> Directions
Emit the data below verbatim, stripping out any pictures.

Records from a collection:
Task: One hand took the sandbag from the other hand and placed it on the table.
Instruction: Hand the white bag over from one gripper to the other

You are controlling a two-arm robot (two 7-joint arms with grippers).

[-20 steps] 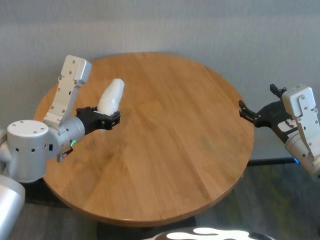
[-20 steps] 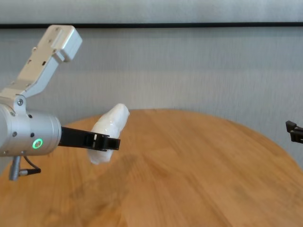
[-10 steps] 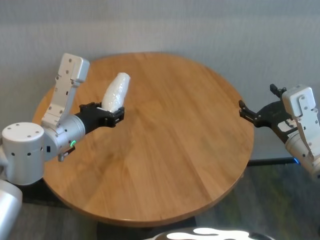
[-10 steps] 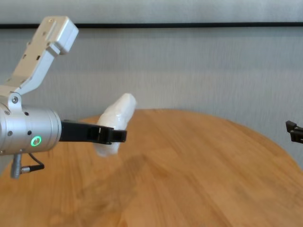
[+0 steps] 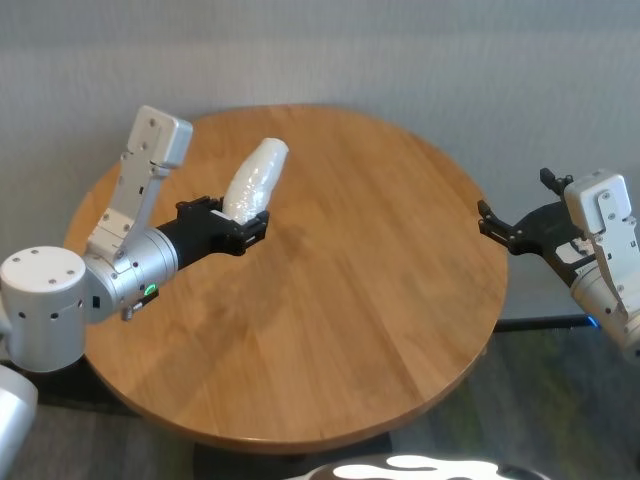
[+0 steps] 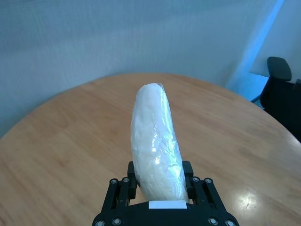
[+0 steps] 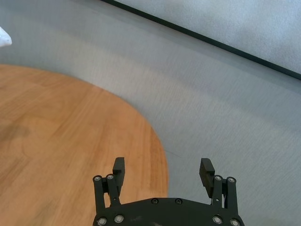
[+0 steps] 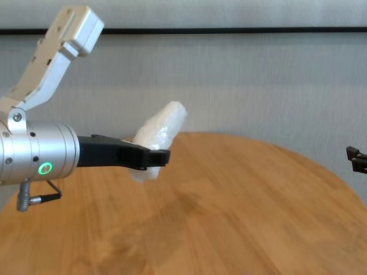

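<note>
None of the passing had happened yet, as far as could be judged. The long all-black left gripper with the green ring light (image 5: pixel 238 228) was squeezed shut on the lower end of the small white lumpy sandbag in crinkly clear film (image 5: pixel 254 179), and held it up in the air over the left part of the big round table of light orange-brown wood (image 5: pixel 400 300). The black right gripper on the blue-lit wrist (image 5: pixel 497 228) hung just off the table's right edge, well apart from the bag, with its two fingers wide open and nothing in them. The hand-over and the putting down were both left to do. The bag's bottom end was hidden between the left fingers.
</note>
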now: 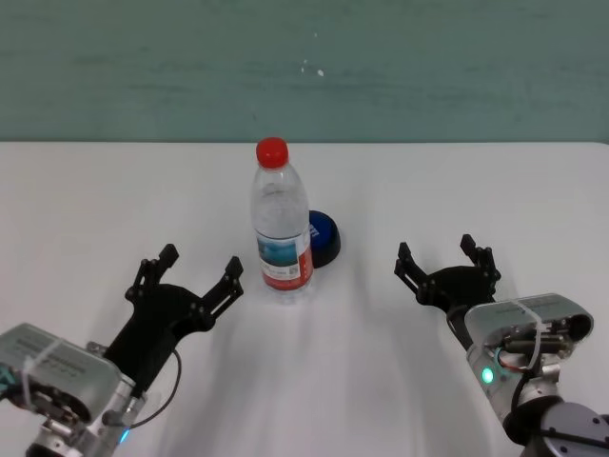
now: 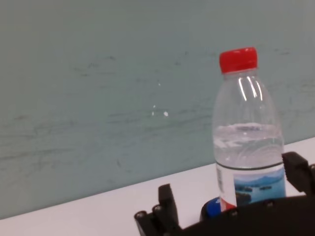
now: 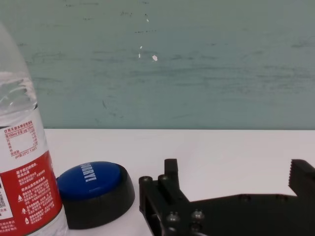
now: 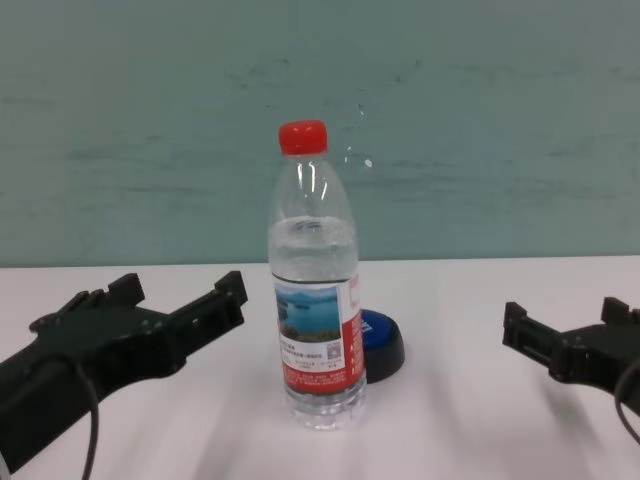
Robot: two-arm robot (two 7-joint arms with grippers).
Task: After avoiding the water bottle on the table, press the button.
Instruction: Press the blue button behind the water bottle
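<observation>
On the plain white table (image 1: 95, 190) before a teal wall, the tall clear plastic water bottle (image 1: 282, 228) with a red cap stands upright, the blue-domed, black-based button (image 1: 324, 236) just behind it. My left gripper (image 1: 200, 269) and right gripper (image 1: 444, 257) hover wide open, empty, either side.

From the head, the water bottle (image 1: 283, 224) hides the left part of the button (image 1: 324, 237), and from the chest only the button's right half (image 4: 382, 345) shows past the bottle (image 4: 316, 300). In the left wrist view the button (image 2: 211, 208) is a small blue-and-red sliver between the bottle (image 2: 248, 142) and the left gripper (image 2: 231, 196), whose body is cut by the lower edge. In the right wrist view the frame's edge cuts the bottle (image 3: 24, 162) at cap and side, cuts the right gripper (image 3: 231, 184) below, and the print on the bottle's label (image 3: 27, 194) is too small to read
</observation>
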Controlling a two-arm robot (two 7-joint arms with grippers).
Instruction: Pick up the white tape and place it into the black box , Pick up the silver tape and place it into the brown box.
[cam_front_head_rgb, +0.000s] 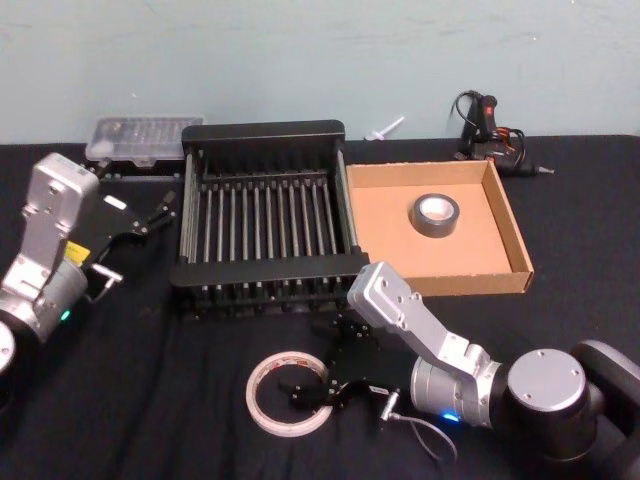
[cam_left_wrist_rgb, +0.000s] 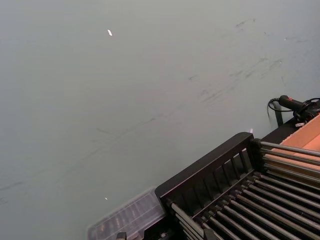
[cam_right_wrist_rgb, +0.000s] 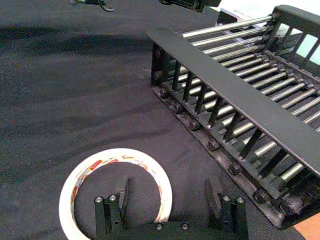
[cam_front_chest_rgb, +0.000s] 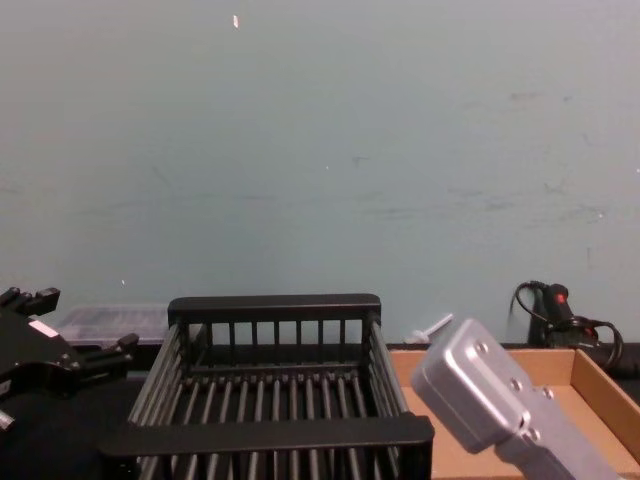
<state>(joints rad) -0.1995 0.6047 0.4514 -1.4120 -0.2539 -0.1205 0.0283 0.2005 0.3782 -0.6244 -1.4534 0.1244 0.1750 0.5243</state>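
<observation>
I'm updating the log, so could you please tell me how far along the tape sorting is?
Done: the silver tape lies in the brown box. In hand: the right gripper, jaws open, straddles the rim of the white tape on the table, not yet lifted. Left: grip it and place it into the black box. The left gripper waits beside the crate.

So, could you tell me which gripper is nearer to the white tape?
The right. The right gripper is open at the white tape, one finger inside the ring. The left gripper hangs open beyond the black box's left side.
</observation>
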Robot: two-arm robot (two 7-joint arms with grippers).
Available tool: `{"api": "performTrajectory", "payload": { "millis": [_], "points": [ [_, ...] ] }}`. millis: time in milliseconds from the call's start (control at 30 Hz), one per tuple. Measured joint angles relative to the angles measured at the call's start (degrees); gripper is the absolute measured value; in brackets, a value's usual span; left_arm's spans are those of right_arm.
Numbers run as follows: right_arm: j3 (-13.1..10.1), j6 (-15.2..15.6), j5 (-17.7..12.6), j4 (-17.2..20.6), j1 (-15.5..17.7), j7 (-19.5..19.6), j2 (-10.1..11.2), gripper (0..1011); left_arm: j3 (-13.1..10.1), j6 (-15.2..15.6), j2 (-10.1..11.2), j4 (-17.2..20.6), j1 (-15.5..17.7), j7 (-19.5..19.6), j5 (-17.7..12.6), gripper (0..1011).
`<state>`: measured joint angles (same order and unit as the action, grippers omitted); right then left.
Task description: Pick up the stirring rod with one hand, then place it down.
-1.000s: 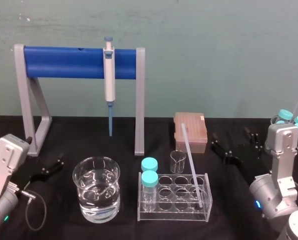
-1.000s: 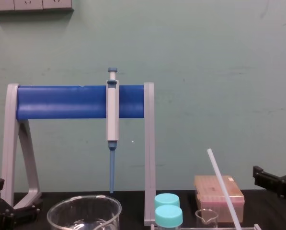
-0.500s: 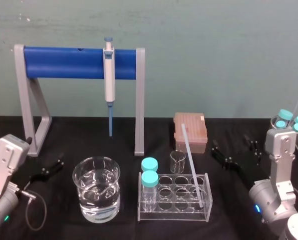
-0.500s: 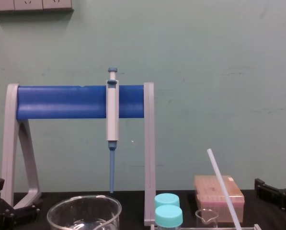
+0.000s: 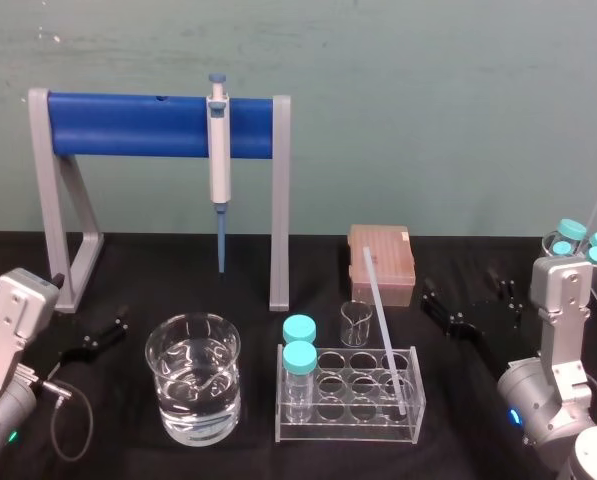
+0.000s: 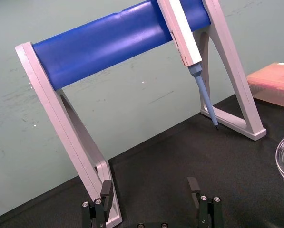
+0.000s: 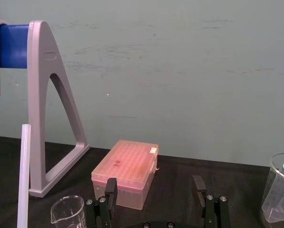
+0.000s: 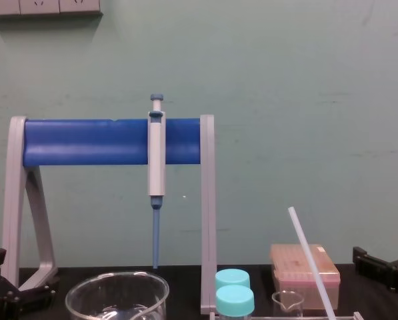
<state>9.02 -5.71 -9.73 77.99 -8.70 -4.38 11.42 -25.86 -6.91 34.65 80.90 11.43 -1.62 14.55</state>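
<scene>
**While both grippers sit low, the stirring rod point(image 5: 383, 330) leans in a rack**

Lower centre-right of the head view, the thin white rod stands with its lower end in a right-hand hole of the clear tube rack point(image 5: 348, 428), its top tilted up and left. Toward the right edge, the right gripper point(image 5: 475, 300) sits low over the black surface point(image 5: 178, 270), jaws apart, clear of the rod. At the left edge, the left gripper point(image 5: 98, 338) also sits low, jaws apart.
</scene>
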Motion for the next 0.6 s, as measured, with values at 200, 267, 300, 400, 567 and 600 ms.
{"api": "performTrajectory", "payload": {
  "millis": [200,267,300,400,567,600],
  "points": [
    [0.04,-0.03,-0.02,0.03,-0.02,0.03,0.03,1000,0.0,0.0,0.0,0.0,0.0,0.0,0.0,1005],
    [0.06,-0.04,-0.04,0.05,-0.02,0.04,0.04,1000,0.0,0.0,0.0,0.0,0.0,0.0,0.0,1005],
    [0.07,-0.05,-0.04,0.06,-0.02,0.05,0.04,1000,0.0,0.0,0.0,0.0,0.0,0.0,0.0,1005],
    [0.08,-0.07,-0.05,0.08,-0.02,0.06,0.05,1000,0.0,0.0,0.0,0.0,0.0,0.0,0.0,1005],
    [0.09,-0.1,-0.05,0.1,-0.02,0.08,0.05,1000,0.0,0.0,0.0,0.0,0.0,0.0,0.0,1005],
    [0.1,-0.1,-0.05,0.1,-0.02,0.09,0.05,1000,0.0,0.0,0.0,0.0,0.0,0.0,0.0,1005]
  ]
}}
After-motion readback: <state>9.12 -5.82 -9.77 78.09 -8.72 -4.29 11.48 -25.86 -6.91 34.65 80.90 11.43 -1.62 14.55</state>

> Answer to this exercise
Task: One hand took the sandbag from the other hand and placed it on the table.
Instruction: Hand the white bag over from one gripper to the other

You are controlling a two-arm robot (two 7-joint arms with grippers).

[-20 steps] 
[-20 steps] 
[-10 steps] 
[-10 steps] 
[+0 steps] 
[+0 steps] 
[+0 steps] 
[+0 steps] 

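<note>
None of the passing had happened yet, as far as could be judged. The long all-black left gripper with the green ring light (image 5: pixel 238 228) was squeezed shut on the lower end of the small white lumpy sandbag in crinkly clear film (image 5: pixel 254 179), and held it up in the air over the left part of the big round table of light orange-brown wood (image 5: pixel 400 300). The black right gripper on the blue-lit wrist (image 5: pixel 497 228) hung just off the table's right edge, well apart from the bag, with its two fingers wide open and nothing in them. The hand-over and the putting down were both left to do. The bag's bottom end was hidden between the left fingers.
</note>
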now: 
now: 
now: 
now: 
Robot: two-arm robot (two 7-joint arms with grippers).
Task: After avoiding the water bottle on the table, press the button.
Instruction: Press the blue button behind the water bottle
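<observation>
On the plain white table (image 1: 95, 190) before a teal wall, the tall clear plastic water bottle (image 1: 282, 228) with a red cap stands upright, the blue-domed, black-based button (image 1: 324, 236) just behind it. My left gripper (image 1: 200, 269) and right gripper (image 1: 444, 257) hover wide open, empty, either side.

From the head, the water bottle (image 1: 283, 224) hides the left part of the button (image 1: 324, 237), and from the chest only the button's right half (image 4: 382, 345) shows past the bottle (image 4: 316, 300). In the left wrist view the button (image 2: 211, 208) is a small blue-and-red sliver between the bottle (image 2: 248, 142) and the left gripper (image 2: 231, 196), whose body is cut by the lower edge. In the right wrist view the frame's edge cuts the bottle (image 3: 24, 162) at cap and side, cuts the right gripper (image 3: 231, 184) below, and the print on the bottle's label (image 3: 27, 194) is too small to read
</observation>
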Controlling a two-arm robot (two 7-joint arms with grippers).
Instruction: Pick up the white tape and place it into the black box , Pick up the silver tape and place it into the brown box.
[cam_front_head_rgb, +0.000s] 
[cam_left_wrist_rgb, +0.000s] 
[cam_right_wrist_rgb, +0.000s] 
[cam_front_chest_rgb, +0.000s] 
<state>(joints rad) -0.1995 0.6047 0.4514 -1.4120 -0.2539 -0.1205 0.0283 0.2005 0.3782 -0.6244 -1.4534 0.1244 0.1750 0.5243</state>
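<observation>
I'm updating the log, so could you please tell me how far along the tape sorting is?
Done: the silver tape lies in the brown box. In hand: the right gripper, jaws open, straddles the rim of the white tape on the table, not yet lifted. Left: grip it and place it into the black box. The left gripper waits beside the crate.

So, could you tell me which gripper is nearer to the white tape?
The right. The right gripper is open at the white tape, one finger inside the ring. The left gripper hangs open beyond the black box's left side.
</observation>
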Robot: two-arm robot (two 7-joint arms with grippers).
Available tool: `{"api": "performTrajectory", "payload": { "millis": [_], "points": [ [_, ...] ] }}`. millis: time in milliseconds from the call's start (control at 30 Hz), one per tuple. Measured joint angles relative to the angles measured at the call's start (degrees); gripper is the absolute measured value; in brackets, a value's usual span; left_arm's spans are those of right_arm.
Numbers run as follows: right_arm: j3 (-13.1..10.1), j6 (-15.2..15.6), j5 (-17.7..12.6), j4 (-17.2..20.6), j1 (-15.5..17.7), j7 (-19.5..19.6), j2 (-10.1..11.2), gripper (0..1011); left_arm: j3 (-13.1..10.1), j6 (-15.2..15.6), j2 (-10.1..11.2), j4 (-17.2..20.6), j1 (-15.5..17.7), j7 (-19.5..19.6), j5 (-17.7..12.6), gripper (0..1011).
`<state>`: measured joint angles (same order and unit as the action, grippers omitted); right then left.
Task description: Pick up the stirring rod with one hand, then place it down.
-1.000s: 
-1.000s: 
-0.500s: 
-0.500s: 
+0.000s: 
+0.000s: 
+0.000s: 
+0.000s: 
<state>9.02 -5.71 -9.73 77.99 -8.70 -4.38 11.42 -25.86 -6.91 34.65 80.90 11.43 -1.62 14.55</state>
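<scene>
**While both grippers sit low, the stirring rod point(image 5: 383, 330) leans in a rack**

Lower centre-right of the head view, the thin white rod stands with its lower end in a right-hand hole of the clear tube rack point(image 5: 348, 428), its top tilted up and left. Toward the right edge, the right gripper point(image 5: 475, 300) sits low over the black surface point(image 5: 178, 270), jaws apart, clear of the rod. At the left edge, the left gripper point(image 5: 98, 338) also sits low, jaws apart.
</scene>
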Motion for the next 0.6 s, as measured, with values at 200, 267, 300, 400, 567 and 600 ms.
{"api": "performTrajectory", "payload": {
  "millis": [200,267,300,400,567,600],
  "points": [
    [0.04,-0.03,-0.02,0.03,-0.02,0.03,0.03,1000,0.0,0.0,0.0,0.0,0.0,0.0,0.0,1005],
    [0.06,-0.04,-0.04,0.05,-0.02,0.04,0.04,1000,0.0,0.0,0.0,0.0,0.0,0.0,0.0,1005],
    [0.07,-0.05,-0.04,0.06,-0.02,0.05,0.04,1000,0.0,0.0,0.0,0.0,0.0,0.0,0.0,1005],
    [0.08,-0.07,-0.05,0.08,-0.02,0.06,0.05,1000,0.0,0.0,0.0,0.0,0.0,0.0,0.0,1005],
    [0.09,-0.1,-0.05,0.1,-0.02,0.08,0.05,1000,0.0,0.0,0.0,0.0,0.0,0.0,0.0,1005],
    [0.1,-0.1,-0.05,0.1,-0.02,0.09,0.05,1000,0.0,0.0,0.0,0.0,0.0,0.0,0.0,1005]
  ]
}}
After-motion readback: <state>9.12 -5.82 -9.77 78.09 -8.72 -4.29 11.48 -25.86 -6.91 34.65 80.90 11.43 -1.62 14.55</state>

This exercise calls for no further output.